I started this series last year and got about halfway through it before getting side tracked. Since then, our Top 10 have changed a bit as we have been to some really cool places.

Here’s what we have so far.

#10 – Easy to Overlook Cache, Tucson, AZ

#9 – Nuke on a Mountain Cache, Sundance, WY

#8 – The Caves of the Door Bluff Headlands Cache, Door County, WI

#7 – Spooky Tunnel Cache, Kuhntown, PA

#6 – Trolls Cache, Livingston, MT

#5 – Dragoon Springs Geocache, Dragoon, AZ

Trying to nail down the Top 10 is a moving target because as we travel around, we run into a lot of potential Top 10’s. To make the list, there has to be something extraordinary or unique about the geocache under consideration. It might distance, difficulty, terrain, location, history or just the surroundings. Our #4 cache fell into several of these but made the list because of the totally unexpected – and essentially unknown – events that happened here.
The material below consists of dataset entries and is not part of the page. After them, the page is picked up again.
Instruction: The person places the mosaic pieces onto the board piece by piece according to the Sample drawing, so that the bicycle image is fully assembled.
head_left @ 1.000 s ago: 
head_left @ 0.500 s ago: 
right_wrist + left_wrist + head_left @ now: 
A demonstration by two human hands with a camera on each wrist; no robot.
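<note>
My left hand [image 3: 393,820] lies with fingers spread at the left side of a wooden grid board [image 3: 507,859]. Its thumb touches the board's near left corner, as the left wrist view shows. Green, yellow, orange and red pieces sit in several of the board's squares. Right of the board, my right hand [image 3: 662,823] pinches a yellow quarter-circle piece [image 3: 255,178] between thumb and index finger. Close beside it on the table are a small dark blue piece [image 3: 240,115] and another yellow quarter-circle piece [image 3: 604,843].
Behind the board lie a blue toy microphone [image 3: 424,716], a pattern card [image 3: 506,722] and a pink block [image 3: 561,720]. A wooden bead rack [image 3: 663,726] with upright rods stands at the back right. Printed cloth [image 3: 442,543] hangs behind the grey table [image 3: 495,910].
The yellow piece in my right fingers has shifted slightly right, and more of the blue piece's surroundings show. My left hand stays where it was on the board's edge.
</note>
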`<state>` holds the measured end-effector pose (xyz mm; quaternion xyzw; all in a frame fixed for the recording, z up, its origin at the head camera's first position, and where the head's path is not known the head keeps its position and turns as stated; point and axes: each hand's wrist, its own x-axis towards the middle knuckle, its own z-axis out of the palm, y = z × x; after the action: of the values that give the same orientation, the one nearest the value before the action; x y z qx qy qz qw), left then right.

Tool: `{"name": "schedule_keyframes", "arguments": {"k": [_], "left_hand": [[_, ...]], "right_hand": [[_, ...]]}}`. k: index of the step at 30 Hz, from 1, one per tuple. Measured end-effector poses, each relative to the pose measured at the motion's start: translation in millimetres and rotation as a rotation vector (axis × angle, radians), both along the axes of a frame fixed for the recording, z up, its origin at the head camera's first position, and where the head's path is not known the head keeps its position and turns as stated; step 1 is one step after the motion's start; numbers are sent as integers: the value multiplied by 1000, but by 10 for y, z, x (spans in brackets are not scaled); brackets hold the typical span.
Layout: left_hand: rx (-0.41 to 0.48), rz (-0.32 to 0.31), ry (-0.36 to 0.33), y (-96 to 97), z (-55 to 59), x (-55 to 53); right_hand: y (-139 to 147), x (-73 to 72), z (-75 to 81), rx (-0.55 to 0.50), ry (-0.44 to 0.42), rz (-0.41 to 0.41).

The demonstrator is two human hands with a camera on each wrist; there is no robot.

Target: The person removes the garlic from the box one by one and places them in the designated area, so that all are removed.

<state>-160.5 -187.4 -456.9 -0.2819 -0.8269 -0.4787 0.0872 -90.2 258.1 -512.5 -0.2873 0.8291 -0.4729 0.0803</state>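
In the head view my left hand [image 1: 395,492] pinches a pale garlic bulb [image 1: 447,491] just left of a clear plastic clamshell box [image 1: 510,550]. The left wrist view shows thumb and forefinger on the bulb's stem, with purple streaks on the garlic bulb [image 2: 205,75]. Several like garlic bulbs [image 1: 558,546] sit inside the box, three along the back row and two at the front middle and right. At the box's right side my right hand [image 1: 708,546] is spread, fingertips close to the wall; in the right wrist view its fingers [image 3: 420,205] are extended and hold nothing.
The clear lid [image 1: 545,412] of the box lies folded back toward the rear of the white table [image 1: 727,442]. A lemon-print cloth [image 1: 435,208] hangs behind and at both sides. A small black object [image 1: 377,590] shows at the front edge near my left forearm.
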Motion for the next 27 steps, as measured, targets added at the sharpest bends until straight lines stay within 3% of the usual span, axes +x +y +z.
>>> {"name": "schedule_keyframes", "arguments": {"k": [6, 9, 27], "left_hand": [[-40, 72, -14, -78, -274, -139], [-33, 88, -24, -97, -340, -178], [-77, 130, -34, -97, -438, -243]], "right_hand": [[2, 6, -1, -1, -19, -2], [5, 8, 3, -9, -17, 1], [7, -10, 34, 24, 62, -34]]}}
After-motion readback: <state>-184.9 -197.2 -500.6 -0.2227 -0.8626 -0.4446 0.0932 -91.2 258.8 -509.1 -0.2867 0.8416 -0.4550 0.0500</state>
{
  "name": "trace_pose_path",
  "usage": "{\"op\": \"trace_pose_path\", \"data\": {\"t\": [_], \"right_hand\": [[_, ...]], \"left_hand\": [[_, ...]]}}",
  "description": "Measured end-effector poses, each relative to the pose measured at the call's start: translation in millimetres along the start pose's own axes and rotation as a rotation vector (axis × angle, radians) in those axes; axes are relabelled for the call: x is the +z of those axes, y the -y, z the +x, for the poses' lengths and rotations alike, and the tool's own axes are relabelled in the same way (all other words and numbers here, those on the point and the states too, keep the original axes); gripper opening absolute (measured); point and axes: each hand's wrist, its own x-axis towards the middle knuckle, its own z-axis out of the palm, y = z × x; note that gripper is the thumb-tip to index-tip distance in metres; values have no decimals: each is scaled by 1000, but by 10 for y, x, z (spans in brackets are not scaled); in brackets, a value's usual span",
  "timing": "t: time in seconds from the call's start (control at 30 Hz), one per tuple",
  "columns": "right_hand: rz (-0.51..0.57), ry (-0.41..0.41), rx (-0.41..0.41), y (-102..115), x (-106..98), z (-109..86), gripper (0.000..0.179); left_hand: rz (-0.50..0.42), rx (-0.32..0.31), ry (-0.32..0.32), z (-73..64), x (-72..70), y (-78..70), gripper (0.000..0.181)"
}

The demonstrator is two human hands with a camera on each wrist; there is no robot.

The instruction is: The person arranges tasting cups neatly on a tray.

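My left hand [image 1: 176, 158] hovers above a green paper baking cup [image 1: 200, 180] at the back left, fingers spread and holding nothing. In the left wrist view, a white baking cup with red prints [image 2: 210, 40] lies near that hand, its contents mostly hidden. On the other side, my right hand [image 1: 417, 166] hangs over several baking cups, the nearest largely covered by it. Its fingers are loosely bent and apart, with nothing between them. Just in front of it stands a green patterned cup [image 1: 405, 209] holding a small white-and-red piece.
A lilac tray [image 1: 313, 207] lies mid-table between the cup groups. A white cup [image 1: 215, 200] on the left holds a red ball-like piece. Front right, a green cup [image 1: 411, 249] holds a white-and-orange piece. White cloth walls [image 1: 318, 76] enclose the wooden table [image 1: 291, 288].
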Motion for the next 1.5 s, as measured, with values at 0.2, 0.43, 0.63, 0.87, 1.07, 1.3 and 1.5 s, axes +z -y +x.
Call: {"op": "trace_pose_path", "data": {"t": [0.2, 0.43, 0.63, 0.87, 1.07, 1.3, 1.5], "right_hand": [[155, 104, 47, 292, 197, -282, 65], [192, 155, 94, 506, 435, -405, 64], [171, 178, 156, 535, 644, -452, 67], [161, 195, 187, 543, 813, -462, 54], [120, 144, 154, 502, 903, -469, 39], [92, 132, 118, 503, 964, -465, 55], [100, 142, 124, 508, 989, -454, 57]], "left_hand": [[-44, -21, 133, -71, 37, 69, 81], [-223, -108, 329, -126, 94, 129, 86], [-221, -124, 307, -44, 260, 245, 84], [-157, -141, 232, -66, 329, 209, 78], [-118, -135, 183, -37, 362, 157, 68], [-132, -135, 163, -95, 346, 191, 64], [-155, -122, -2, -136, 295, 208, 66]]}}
From July 2012, the Civil War Entrenchments geocache.

June, 1863. Robert E. Lee’s Army of Northern Virginia is on the move, heading north into Pennsylvania. Meanwhile, the Union Army is in Virginia, licking its wounds after the beating it took at Chancellorsville the month before. Lee’s army is riding high, full of confidence and taking the fight to the North, who seem unable to stop him. The coming Battle of Gettysburg isn’t on anybody’s radar yet. Lee wants to plunder the countryside, maybe capture a major city and force the Union into peace negotiations. At least, that’s the plan.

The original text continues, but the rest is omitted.